Although it is difficult to establish the exact timing of this patient’s infection, his lack of previous symptoms and potential exposure to contaminated water via spraying of Koi pond filters suggest inhalation of amoebae, with a fulminant clinical course in the spectrum of PAM despite the identification of Acanthamoeba castellanii. The use of molecular sequencing in this case highlights the need for multimodal approaches in the diagnosis of CNS infections. Likely due to a low level of potentially degraded DNA in the CSF, this case was initially negative by targeted multiplex TaqMan real-time PCR, a technique that requires 180 bp of nonamplified DNA [6]. Sanger sequencing, however, was able to provide species-level identification of the causative organisms. Sanger sequencing is based on the selective incorporation of chain-termination dideoxynucleotides by DNA polymerase and does not rely on primer binding, making it a more sensitive technique capable of picking up small fragments of DNA that might not bind strongly and consistently to a particular PCR primer. Sanger sequencing also has the advantage over newer, next-generation short-read technologies of creating longer sequence reads (>500 bp) for improved species identification.

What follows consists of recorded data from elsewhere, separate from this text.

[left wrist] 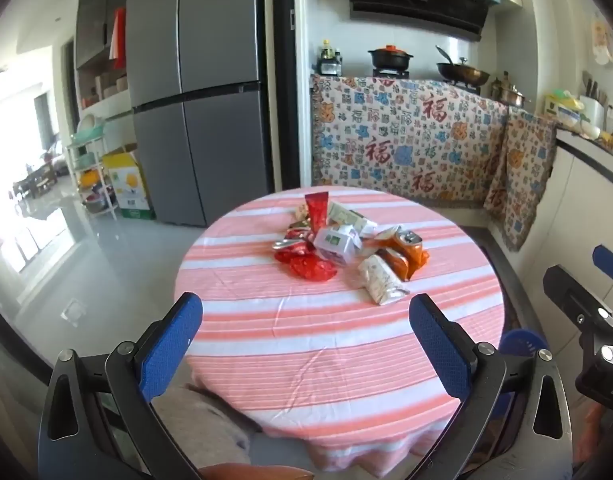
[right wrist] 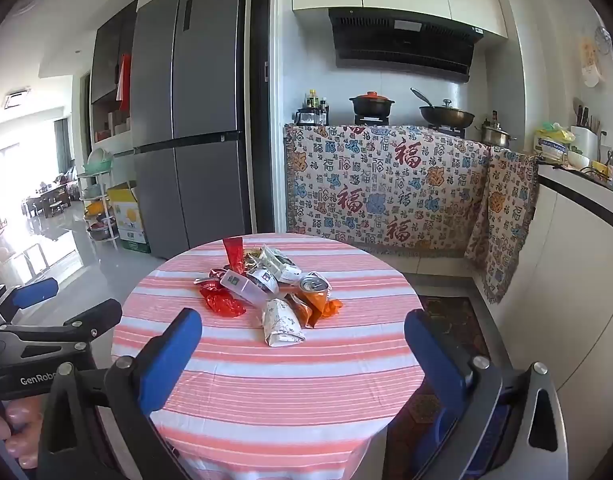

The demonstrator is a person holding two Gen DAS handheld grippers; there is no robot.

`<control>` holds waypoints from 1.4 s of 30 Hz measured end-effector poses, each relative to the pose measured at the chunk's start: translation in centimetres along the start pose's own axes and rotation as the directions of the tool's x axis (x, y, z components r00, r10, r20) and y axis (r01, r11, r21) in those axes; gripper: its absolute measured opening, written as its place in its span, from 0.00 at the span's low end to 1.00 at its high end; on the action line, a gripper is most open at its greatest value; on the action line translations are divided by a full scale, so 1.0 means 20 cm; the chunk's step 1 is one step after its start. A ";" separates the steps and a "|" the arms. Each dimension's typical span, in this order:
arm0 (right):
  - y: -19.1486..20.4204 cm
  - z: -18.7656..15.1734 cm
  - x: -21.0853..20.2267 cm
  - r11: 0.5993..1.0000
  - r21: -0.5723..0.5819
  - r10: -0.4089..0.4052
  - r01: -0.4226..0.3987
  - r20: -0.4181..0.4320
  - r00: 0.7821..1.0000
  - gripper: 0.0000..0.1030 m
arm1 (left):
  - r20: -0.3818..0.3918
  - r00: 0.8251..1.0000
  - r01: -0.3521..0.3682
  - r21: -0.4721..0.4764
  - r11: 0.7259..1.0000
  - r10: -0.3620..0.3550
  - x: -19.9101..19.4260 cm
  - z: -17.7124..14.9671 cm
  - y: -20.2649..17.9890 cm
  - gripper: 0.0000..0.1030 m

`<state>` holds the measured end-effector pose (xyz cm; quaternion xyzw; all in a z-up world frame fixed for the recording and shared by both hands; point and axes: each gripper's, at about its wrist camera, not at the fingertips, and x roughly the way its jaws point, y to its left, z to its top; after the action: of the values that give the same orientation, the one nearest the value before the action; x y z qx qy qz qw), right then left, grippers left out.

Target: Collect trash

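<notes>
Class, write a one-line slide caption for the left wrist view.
Open left gripper hovers before a pile of trash on a round table with pink-striped cloth, kitchen behind.

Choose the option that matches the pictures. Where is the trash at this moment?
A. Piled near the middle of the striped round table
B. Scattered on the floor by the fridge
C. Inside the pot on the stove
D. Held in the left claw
A: the wrappers, a crushed orange can and a small white carton lie heaped on the striped table, while the left claw and right claw stand open and hold nothing.
</notes>
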<state>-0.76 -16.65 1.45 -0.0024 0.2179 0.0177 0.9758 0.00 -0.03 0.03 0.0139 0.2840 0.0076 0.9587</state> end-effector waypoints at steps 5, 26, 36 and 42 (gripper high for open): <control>0.01 0.00 0.00 1.000 0.001 0.007 -0.007 0.002 1.000 1.00 | 0.012 1.000 0.008 -0.004 1.000 -0.008 -0.01 -0.01 0.00 1.00; 0.02 -0.01 0.05 1.000 -0.002 -0.017 0.017 -0.026 1.000 1.00 | -0.014 1.000 0.025 0.010 1.000 -0.025 0.02 -0.01 -0.03 1.00; 0.02 -0.02 0.05 1.000 0.000 -0.023 0.023 -0.025 0.999 1.00 | -0.016 0.999 0.028 0.013 1.000 -0.028 0.02 -0.01 -0.03 1.00; 0.01 -0.02 0.05 1.000 0.002 -0.029 0.029 -0.026 0.999 1.00 | -0.017 1.000 0.026 0.013 1.000 -0.026 0.02 -0.02 -0.03 1.00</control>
<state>-0.03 -16.44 0.69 -0.0044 0.2306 0.0032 0.9730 0.14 -0.65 -0.51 0.0164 0.2922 -0.0067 0.9562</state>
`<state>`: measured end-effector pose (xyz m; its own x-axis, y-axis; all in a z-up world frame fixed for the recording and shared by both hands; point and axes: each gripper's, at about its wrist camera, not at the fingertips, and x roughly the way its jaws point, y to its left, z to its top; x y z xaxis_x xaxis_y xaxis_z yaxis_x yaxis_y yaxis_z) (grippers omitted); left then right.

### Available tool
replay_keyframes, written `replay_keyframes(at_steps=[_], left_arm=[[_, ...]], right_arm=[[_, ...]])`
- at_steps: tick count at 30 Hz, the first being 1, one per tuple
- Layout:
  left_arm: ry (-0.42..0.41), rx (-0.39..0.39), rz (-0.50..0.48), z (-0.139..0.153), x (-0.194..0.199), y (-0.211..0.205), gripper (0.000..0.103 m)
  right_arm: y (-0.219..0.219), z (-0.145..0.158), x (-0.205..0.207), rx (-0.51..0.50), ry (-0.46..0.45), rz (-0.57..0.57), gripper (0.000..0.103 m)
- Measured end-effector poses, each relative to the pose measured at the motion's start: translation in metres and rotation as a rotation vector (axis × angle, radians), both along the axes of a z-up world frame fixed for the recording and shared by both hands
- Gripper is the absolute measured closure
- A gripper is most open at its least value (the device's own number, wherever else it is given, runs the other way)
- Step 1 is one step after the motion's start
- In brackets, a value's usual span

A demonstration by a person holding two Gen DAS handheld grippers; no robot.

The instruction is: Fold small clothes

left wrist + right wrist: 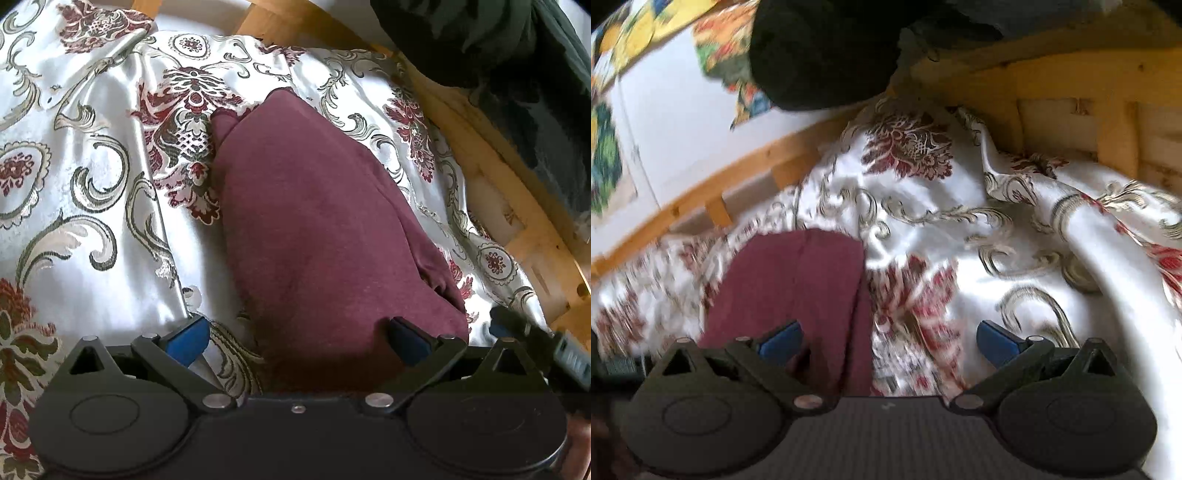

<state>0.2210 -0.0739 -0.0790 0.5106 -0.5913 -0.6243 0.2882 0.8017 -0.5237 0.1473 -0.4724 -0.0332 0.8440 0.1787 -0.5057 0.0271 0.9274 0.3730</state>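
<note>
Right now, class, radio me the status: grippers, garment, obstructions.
Left gripper open over maroon garment, holding nothing. Right gripper open, empty. Garment folded on patterned bedspread. Nothing in the way.

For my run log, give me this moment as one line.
left gripper: open, over maroon garment | right gripper: open, empty | garment: folded, on floral bedspread

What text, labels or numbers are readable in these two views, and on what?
None readable.
Grey tag at the right edge of the left wrist view: light marks, too blurred to read.
Wall pictures in the right wrist view: colour patches only, no lettering shows.
Maroon garment and patterned bedspread: no print or label visible.
</note>
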Motion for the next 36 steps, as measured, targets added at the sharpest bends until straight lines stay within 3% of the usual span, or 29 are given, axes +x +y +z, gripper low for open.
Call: replay_keyframes(at_steps=[6,10,14,20,25,36], left_arm=[[0.002,-0.043,-0.001,-0.002,0.001,0.004,0.001],[-0.030,-0.123,0.000,-0.002,-0.002,0.011,0.001],[-0.065,-0.186,-0.034,0.001,-0.001,0.011,0.001],[0.041,-0.185,-0.074,-0.013,0.013,0.006,0.001],[0.063,-0.212,-0.077,-0.016,0.019,0.008,0.001],[0.088,-0.226,-0.077,-0.018,0.022,0.012,0.001]], right_arm=[[-0.008,-0.017,0.056,0.285,0.104,0.129,0.000],[-0.008,-0.030,0.079,0.404,0.116,0.131,0.000],[0.002,-0.034,0.095,0.365,0.142,0.155,0.001],[0.020,-0.042,0.114,0.248,0.210,0.157,0.002],[0.017,-0.051,0.118,0.326,0.195,0.098,0.000],[0.018,-0.053,0.118,0.309,0.197,0.107,0.001]])
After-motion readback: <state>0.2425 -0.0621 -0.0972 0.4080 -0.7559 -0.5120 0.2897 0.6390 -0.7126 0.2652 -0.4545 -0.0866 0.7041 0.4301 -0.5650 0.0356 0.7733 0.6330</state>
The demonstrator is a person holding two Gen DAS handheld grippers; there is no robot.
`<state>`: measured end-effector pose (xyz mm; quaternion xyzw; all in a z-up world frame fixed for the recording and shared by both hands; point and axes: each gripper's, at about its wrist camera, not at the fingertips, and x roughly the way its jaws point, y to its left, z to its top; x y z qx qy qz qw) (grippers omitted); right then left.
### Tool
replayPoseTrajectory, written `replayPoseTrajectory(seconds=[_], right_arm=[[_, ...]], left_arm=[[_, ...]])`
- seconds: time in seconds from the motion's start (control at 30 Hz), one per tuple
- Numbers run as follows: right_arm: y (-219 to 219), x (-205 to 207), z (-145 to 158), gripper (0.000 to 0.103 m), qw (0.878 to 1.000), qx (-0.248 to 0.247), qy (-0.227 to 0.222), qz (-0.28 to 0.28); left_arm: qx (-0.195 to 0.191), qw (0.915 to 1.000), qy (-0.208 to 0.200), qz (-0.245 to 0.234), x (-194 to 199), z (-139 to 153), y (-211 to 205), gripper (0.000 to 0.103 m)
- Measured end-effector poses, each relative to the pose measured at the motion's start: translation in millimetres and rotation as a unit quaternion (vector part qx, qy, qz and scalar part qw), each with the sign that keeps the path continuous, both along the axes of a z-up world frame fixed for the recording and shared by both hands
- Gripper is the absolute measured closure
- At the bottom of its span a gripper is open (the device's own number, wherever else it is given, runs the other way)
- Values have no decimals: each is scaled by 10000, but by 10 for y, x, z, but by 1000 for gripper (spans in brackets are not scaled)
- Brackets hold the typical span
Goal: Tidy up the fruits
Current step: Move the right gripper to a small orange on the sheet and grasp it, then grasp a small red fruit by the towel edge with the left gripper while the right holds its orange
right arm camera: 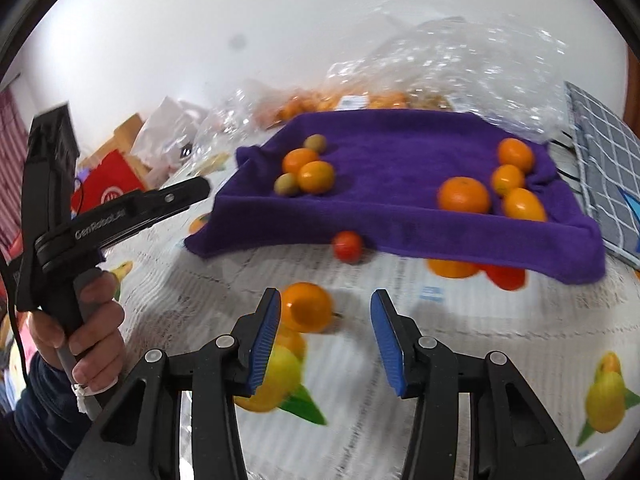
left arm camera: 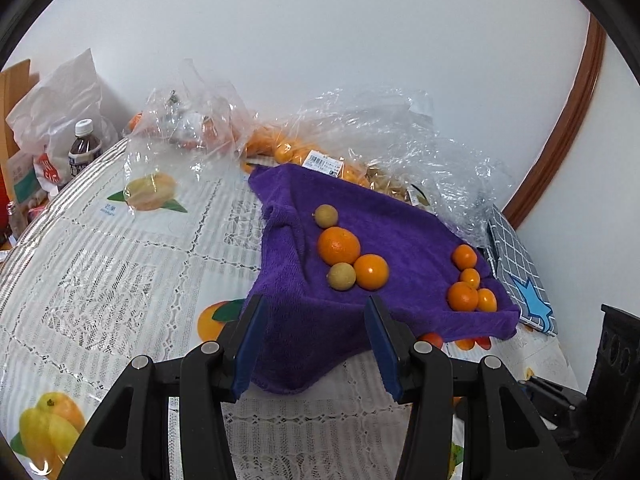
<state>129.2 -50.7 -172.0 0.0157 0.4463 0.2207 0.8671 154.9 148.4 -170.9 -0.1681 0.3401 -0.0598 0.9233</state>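
A purple towel (left arm camera: 360, 220) (right arm camera: 400, 152) lies on the table with two groups of fruit. The left group holds two oranges (left arm camera: 339, 245) and two greenish-brown fruits (left arm camera: 341, 276). The right group holds several small oranges (left arm camera: 463, 296) (right arm camera: 463, 195). A small red fruit (right arm camera: 347, 245) sits at the towel's front edge. A loose orange (right arm camera: 307, 307) lies on the tablecloth by my right gripper's left fingertip. My right gripper (right arm camera: 325, 320) is open and empty. My left gripper (left arm camera: 316, 328) is open and empty over the towel's near corner.
Clear plastic bags with oranges (left arm camera: 288, 148) and other produce lie behind the towel. A checked cloth (left arm camera: 520, 272) lies right of it. A bottle (left arm camera: 83, 146) and white bags (left arm camera: 60, 104) stand at the far left. The lace tablecloth (left arm camera: 120, 280) has printed fruit pictures.
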Motion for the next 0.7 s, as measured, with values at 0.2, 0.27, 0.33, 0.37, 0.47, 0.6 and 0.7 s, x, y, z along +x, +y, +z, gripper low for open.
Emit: replayPoseTrajectory(seconds=[0.2, 0.27, 0.33, 0.37, 0.47, 0.6, 0.7], right_arm=[[209, 106, -146, 58, 9993, -286, 155, 176], [222, 125, -190, 66, 9989, -371, 212, 173], [212, 131, -204, 66, 9988, -377, 255, 182], [192, 125, -195, 66, 9990, -335, 244, 188], [72, 78, -132, 66, 9994, -312, 64, 97], [-250, 31, -33, 69, 9986, -450, -204, -183], [-546, 42, -3, 69, 9963, -623, -309, -500]], left_arm=[[53, 10000, 20, -55, 14, -15, -35, 55], [76, 9999, 32, -85, 19, -21, -54, 55], [129, 9998, 45, -117, 22, -27, -76, 55], [148, 9998, 49, -129, 24, -28, -87, 55], [198, 9996, 47, -219, 17, -32, -126, 55], [263, 9981, 20, -564, -16, -32, -248, 55], [379, 9949, 55, -938, -33, -34, -430, 55]])
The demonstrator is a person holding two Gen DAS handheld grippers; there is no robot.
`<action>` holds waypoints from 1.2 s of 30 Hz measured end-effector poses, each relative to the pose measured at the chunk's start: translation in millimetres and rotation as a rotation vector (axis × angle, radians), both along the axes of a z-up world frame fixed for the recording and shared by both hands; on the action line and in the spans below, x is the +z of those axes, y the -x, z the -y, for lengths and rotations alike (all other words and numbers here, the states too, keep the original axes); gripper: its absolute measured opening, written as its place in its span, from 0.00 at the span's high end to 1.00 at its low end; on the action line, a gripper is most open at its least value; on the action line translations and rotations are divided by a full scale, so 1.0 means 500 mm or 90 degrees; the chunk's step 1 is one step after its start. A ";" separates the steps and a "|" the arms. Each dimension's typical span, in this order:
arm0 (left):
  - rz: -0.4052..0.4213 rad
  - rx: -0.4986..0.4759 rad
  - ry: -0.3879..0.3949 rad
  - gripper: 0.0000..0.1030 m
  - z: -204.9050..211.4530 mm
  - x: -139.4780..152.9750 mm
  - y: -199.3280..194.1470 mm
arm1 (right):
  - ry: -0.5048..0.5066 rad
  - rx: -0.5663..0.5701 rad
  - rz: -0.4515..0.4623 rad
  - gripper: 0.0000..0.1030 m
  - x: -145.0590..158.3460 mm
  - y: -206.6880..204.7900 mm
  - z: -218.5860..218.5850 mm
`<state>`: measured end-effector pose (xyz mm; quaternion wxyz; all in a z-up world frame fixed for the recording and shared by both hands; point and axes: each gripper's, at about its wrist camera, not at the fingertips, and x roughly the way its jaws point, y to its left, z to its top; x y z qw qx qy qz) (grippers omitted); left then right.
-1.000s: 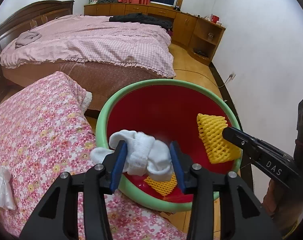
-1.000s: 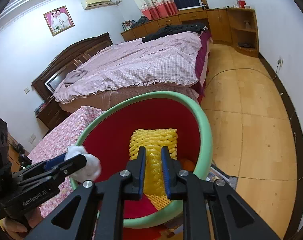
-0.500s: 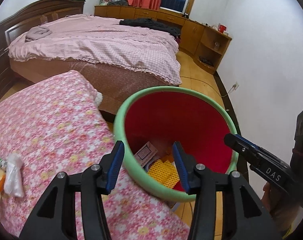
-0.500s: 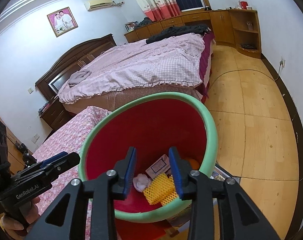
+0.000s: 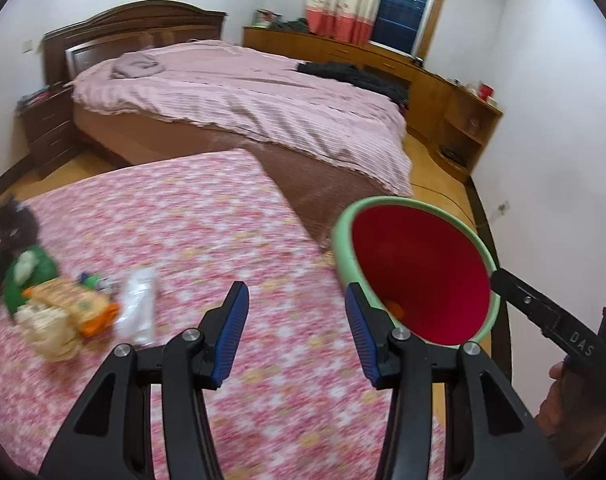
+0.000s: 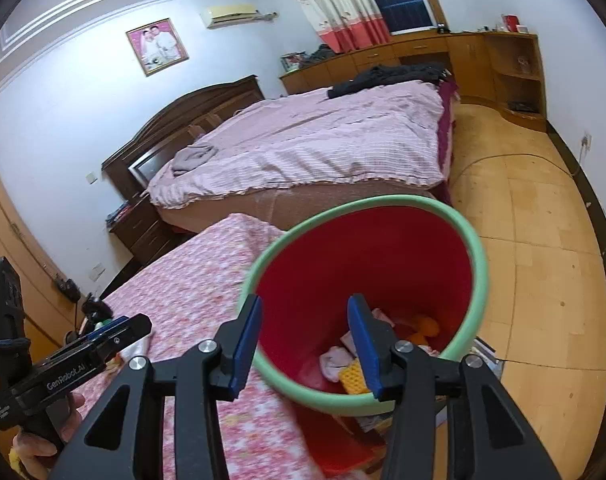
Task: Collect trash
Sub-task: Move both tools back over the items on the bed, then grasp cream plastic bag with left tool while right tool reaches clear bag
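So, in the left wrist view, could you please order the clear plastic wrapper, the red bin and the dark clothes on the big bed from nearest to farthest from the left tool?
1. Clear plastic wrapper, just left of the left tool, on the floral cover.
2. Red bin, to the right; nearly as close, so hard to call against the wrapper.
3. Dark clothes, far back on the bed.

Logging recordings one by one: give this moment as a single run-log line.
left tool: open, empty | right tool: just opening, empty | bin: holds yellow foam net | litter pile: on floral cover
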<state>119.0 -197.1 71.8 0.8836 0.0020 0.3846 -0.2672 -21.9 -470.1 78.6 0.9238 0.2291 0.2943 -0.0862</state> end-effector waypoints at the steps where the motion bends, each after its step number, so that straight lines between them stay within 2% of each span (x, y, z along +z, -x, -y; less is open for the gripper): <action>1: 0.003 0.012 0.000 0.51 -0.016 0.003 0.000 | 0.000 0.006 0.002 0.53 0.005 0.000 -0.011; 10: 0.012 0.137 -0.014 0.51 -0.172 0.009 -0.009 | -0.013 0.049 0.023 0.51 0.029 -0.009 -0.092; 15: 0.019 0.181 -0.032 0.51 -0.234 0.003 -0.021 | -0.014 0.070 0.019 0.51 0.029 -0.028 -0.125; 19: 0.003 0.213 -0.041 0.51 -0.283 -0.018 -0.034 | -0.015 0.081 0.011 0.51 0.024 -0.046 -0.151; 25: -0.035 0.239 -0.053 0.51 -0.317 -0.064 -0.062 | -0.014 0.099 -0.009 0.50 0.006 -0.082 -0.181; 36: -0.077 0.239 -0.036 0.51 -0.333 -0.123 -0.105 | -0.012 0.132 -0.049 0.50 -0.032 -0.143 -0.228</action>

To our knowledge, this is the second case of amebic encephalitis reported in the literature in a patient taking ibrutinib, highlighting the potentially unique risk of infection in patients taking Bruton kinase inhibitors [7]. We hypothesize that ibrutinib-mediated alterations of immunologic function resulted in uncontrolled amoebic proliferation, CNS invasion, and unusually rapid clinical deterioration [8, 9] There have been several reports of fungal diseases in patients receiving ibrutinib, including invasive aspergillosis, cryptococcosis, and pneumocystosis [10], suggesting that off-target effects of ibrutinib may be additive, altering the T cell–macrophage axis in addition to B-cell function. The propensity of these invasive diseases to be neurotropic in patients receiving ibrutinib [11, 12] remains to be elucidated.